Maryam Pasdarnavab1, Laura Kück1, Fethullah Gerin1, Laura Ewell1

1 Institute of Experimental Epileptology and Cognition Research, University of Bonn Medical Center

The dentate gyrus (DG) of the hippocampus is often considered to perform the first step in the processing of information that ultimately leads to the production of episodic memories, and recently has been shown to support spatial working memory in rodents. The DG is severely altered in temporal lobe epilepsy (TLE), exhibiting cell death, and axon rewiring. Little is known about how these pathological changes would affect DG memory processes. Here, we utilized the supra-hippocampal Kainic acid (KA) mouse model of TLE to investigate this. Immunohistology demonstrated a decrease in CA1 cell layer thickness and granule cell dispersion selectively in the hippocampus ipsilateral to the KA injection (n = 6).

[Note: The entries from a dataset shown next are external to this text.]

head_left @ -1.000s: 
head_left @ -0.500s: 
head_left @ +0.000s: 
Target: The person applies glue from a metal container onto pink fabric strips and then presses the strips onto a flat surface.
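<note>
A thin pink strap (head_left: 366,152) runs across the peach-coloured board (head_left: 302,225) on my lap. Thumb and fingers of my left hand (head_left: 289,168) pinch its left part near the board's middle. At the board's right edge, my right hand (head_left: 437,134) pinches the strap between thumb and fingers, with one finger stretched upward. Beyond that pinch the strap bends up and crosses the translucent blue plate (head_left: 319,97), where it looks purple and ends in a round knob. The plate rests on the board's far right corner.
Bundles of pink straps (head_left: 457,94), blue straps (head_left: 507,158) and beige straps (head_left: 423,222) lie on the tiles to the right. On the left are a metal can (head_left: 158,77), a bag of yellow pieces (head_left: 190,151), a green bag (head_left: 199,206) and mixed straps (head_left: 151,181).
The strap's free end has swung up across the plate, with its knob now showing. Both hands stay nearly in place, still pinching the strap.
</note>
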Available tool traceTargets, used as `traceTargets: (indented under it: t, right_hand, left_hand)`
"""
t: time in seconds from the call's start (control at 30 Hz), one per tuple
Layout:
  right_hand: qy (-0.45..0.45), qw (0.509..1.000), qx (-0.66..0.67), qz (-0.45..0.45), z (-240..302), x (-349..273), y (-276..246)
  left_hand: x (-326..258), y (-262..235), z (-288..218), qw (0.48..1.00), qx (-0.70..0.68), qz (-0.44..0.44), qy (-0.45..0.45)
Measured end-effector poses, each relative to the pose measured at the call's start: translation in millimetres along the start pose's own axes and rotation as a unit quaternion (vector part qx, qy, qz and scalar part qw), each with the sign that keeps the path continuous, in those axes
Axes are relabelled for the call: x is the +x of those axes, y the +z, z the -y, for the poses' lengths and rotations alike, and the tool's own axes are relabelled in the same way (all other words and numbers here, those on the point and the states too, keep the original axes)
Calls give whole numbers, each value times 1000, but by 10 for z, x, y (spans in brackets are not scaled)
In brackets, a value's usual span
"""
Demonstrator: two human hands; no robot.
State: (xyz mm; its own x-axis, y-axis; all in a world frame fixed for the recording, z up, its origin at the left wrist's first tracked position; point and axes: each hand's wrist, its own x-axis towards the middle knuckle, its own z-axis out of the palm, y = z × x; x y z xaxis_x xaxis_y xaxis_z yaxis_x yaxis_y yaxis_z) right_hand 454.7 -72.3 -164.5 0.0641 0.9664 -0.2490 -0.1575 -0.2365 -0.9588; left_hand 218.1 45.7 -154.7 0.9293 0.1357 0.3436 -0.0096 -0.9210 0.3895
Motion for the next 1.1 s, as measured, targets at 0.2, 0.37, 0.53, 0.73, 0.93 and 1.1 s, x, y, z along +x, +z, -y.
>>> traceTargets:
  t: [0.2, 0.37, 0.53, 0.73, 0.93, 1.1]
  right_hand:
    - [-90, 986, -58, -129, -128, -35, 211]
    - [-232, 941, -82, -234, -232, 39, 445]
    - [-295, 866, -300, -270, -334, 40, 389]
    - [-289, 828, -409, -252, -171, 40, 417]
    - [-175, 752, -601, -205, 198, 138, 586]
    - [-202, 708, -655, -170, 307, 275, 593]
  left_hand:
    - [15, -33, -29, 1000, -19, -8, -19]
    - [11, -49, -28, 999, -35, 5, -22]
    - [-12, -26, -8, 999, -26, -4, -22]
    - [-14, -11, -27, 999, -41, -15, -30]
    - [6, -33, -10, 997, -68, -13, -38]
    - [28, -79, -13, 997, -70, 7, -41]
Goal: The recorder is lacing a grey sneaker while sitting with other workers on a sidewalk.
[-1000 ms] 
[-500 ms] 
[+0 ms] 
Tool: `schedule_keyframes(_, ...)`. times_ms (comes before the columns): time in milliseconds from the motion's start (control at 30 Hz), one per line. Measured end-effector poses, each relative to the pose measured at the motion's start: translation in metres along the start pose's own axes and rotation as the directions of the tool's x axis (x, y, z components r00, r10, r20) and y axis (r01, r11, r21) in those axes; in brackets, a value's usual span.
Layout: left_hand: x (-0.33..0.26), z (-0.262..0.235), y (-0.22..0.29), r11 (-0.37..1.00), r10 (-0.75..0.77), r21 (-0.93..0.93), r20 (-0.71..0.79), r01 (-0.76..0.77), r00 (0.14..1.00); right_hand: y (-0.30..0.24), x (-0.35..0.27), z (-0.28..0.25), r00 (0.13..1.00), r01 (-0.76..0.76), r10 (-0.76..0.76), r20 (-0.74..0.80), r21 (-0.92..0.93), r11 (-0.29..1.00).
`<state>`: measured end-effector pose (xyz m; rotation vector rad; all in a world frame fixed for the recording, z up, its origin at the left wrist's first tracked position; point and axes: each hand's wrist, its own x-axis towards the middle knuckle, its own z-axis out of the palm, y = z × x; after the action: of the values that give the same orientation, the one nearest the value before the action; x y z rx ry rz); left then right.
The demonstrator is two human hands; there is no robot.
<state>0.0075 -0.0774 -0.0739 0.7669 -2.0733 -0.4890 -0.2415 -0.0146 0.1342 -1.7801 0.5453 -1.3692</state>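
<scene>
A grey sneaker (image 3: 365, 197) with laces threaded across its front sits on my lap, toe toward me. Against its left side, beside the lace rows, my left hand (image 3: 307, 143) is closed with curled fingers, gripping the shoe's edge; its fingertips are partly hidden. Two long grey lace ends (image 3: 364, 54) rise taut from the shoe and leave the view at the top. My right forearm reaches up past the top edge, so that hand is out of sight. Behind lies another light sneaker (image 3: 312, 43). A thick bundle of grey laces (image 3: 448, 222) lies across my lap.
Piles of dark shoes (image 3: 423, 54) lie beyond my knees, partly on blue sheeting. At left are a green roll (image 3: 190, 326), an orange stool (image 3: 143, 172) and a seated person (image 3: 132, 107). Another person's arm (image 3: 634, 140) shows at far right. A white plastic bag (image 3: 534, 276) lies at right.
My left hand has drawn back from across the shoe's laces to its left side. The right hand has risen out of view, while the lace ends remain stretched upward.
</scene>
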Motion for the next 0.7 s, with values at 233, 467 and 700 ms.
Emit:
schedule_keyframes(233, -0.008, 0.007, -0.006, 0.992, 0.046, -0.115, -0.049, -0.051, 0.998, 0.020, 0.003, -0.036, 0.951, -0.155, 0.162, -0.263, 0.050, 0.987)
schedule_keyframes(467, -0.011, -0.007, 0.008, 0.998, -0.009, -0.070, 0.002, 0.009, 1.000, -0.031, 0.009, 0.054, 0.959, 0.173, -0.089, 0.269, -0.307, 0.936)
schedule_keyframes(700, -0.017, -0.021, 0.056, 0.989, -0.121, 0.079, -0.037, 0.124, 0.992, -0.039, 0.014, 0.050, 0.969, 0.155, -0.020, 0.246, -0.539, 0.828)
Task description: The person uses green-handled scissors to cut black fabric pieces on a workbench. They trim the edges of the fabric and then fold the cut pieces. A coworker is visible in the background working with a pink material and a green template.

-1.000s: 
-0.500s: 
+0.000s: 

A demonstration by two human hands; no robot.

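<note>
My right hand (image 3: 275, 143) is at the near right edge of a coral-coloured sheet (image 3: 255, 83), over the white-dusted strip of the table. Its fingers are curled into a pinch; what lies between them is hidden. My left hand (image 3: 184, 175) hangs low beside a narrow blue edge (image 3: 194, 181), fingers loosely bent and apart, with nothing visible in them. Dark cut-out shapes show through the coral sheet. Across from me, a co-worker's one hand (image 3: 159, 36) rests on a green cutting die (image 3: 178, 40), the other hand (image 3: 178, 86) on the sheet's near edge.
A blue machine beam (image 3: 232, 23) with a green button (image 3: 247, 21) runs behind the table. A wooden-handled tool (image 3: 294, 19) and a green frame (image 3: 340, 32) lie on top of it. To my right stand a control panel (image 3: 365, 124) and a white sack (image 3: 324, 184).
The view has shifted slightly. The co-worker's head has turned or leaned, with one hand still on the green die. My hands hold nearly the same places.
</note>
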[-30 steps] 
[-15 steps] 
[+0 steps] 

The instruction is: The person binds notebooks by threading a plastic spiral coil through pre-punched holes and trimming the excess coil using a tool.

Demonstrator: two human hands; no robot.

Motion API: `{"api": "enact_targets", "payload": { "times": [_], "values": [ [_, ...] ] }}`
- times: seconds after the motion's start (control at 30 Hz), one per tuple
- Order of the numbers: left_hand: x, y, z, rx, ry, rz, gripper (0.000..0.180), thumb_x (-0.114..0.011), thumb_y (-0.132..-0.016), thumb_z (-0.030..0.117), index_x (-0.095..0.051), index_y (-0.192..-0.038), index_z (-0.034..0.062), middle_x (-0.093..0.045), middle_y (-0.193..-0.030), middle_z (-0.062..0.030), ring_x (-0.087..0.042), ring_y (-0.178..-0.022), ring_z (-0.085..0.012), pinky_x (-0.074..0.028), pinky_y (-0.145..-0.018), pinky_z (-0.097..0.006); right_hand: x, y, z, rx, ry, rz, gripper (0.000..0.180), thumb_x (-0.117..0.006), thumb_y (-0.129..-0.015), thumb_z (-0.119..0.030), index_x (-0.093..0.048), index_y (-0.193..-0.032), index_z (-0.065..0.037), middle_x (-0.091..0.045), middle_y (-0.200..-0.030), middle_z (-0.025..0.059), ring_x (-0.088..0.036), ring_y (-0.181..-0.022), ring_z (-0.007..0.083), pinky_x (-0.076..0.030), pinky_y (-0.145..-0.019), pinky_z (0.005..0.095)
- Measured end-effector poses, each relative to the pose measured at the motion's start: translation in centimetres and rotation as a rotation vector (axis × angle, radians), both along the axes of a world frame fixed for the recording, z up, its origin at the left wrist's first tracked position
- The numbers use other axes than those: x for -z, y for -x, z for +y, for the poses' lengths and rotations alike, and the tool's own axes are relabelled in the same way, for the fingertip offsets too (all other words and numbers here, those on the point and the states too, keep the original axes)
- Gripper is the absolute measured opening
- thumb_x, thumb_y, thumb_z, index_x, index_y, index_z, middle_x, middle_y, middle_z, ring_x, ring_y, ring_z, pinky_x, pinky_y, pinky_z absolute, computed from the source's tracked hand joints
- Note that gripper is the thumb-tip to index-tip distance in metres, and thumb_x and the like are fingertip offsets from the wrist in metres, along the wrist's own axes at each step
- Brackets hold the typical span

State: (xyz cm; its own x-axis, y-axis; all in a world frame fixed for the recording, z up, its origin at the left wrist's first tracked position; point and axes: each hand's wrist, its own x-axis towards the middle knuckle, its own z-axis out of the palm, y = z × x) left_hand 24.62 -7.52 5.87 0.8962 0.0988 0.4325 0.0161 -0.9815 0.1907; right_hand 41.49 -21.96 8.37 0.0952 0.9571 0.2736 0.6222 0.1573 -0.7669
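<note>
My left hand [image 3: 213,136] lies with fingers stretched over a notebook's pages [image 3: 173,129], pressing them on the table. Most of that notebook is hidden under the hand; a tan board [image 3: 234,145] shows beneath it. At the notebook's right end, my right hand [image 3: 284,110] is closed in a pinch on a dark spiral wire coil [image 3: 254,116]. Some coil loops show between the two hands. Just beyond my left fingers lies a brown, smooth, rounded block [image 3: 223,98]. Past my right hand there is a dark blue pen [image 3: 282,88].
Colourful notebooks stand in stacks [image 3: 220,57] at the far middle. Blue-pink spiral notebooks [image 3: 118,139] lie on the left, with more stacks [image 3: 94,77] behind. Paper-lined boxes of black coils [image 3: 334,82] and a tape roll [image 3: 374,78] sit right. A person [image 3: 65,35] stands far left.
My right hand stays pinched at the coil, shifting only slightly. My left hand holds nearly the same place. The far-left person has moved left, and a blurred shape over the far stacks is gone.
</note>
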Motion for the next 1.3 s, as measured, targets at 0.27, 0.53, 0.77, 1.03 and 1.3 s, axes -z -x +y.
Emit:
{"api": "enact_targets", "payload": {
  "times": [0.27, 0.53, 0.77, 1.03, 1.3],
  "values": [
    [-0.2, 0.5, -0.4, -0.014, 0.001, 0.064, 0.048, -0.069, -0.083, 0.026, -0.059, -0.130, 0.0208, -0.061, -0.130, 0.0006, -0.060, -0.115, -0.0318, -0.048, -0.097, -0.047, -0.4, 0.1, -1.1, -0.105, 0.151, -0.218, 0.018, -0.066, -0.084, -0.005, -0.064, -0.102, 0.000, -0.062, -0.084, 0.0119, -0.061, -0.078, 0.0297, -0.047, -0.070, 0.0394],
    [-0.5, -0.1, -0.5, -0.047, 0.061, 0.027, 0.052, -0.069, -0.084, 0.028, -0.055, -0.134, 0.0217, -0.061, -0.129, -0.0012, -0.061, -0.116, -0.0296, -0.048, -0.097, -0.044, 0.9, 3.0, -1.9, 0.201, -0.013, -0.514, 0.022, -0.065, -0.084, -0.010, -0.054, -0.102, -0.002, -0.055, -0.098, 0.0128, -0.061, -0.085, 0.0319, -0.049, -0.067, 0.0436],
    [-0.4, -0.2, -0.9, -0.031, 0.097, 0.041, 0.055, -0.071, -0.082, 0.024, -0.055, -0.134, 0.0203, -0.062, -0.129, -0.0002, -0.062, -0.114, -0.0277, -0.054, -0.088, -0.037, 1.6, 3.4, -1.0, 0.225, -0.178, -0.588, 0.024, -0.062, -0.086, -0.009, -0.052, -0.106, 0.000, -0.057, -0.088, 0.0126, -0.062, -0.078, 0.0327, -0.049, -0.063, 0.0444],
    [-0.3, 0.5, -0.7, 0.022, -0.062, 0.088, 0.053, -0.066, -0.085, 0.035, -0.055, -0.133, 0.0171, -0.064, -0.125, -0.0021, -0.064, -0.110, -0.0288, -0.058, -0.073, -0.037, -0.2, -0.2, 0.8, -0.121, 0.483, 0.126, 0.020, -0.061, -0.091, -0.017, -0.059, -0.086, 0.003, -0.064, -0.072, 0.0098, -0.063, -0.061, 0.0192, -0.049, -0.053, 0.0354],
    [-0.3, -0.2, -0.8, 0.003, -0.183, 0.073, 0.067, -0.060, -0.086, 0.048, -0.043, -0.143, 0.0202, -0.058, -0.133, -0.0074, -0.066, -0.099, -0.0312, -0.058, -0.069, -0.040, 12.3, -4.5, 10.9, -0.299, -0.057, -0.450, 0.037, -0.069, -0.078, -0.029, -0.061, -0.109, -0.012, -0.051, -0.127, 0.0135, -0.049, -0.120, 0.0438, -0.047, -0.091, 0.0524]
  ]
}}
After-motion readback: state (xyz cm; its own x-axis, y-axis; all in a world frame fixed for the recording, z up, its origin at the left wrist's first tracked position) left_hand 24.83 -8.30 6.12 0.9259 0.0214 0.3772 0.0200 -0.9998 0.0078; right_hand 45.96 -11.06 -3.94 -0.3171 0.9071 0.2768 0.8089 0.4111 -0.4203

Consistent with the hypothesis that hippocampal pathology will confer memory deficits, we observe a working memory deficit in KA mice in a delayed-alternation spatial working memory task. The number of correct choices during 5 days of the test phase for KA mice is 59.23, 55, 60.38, 60.38, 71.92 and for control mice is 79.37, 73.75, 70, 69.37, 72.5 (n=8 Control and n=11 KA injected animals). We further investigated the neural mechanisms of the working memory deficit by performing high-density single-unit recordings from CA1 and the dentate gyrus during task performance. Prevalent interictal activities were recorded from CA1 and DG during the task. Furthermore, preliminary results show DG place cell remapping between continuous and delay versions of the task, and current analysis are aimed at understanding whether this computation is altered in KA versus control animals.